--- Source data ---
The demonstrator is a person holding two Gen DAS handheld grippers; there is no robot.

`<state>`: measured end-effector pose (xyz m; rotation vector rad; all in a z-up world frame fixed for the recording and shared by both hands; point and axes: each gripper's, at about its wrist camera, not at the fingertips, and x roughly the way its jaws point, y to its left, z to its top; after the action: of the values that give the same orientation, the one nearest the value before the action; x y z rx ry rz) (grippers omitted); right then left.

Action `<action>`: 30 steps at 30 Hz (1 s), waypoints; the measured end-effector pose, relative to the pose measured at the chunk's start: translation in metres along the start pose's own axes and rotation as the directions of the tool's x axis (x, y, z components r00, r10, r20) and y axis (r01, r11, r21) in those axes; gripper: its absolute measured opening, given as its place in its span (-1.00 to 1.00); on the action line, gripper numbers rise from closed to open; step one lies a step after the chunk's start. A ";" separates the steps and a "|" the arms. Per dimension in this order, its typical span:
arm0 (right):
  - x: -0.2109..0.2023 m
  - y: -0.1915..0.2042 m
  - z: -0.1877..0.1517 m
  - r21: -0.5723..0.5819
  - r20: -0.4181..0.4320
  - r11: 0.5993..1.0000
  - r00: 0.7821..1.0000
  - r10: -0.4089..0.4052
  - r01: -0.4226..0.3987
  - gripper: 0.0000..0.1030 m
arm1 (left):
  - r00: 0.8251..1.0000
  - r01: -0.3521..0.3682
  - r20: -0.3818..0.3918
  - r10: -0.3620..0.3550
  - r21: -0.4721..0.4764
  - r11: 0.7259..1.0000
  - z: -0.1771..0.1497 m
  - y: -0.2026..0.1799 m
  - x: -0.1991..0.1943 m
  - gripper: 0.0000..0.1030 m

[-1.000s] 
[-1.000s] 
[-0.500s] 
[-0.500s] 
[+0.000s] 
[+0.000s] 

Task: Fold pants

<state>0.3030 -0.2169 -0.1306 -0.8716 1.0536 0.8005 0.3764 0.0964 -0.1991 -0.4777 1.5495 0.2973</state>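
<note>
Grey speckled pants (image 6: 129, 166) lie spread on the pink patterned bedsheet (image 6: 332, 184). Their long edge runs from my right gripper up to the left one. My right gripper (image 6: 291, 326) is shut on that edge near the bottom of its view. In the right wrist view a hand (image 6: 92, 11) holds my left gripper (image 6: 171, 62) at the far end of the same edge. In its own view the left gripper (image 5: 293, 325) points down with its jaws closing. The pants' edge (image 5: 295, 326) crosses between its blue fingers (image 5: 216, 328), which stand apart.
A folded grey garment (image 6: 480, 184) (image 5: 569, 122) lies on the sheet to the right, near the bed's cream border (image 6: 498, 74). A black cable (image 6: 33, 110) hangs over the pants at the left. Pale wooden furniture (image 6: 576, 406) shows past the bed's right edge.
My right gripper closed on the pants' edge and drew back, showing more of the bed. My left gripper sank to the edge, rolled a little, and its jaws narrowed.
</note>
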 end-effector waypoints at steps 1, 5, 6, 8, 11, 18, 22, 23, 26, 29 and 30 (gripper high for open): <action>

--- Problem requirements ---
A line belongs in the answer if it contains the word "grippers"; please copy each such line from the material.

--- Response area ---
The demonstrator is a person holding two Gen DAS handheld grippers; there is no robot.
`<state>`: measured end-effector pose (xyz m; rotation vector rad; all in a z-up world frame fixed for the recording and shared by both hands; point and axes: each gripper's, at about its wrist camera, not at the fingertips, and x roughly the way its jaws point, y to its left, z to its top; after the action: of the values that give the same orientation, the one nearest the value before the action; x y z rx ry rz) (grippers omitted); right then left.

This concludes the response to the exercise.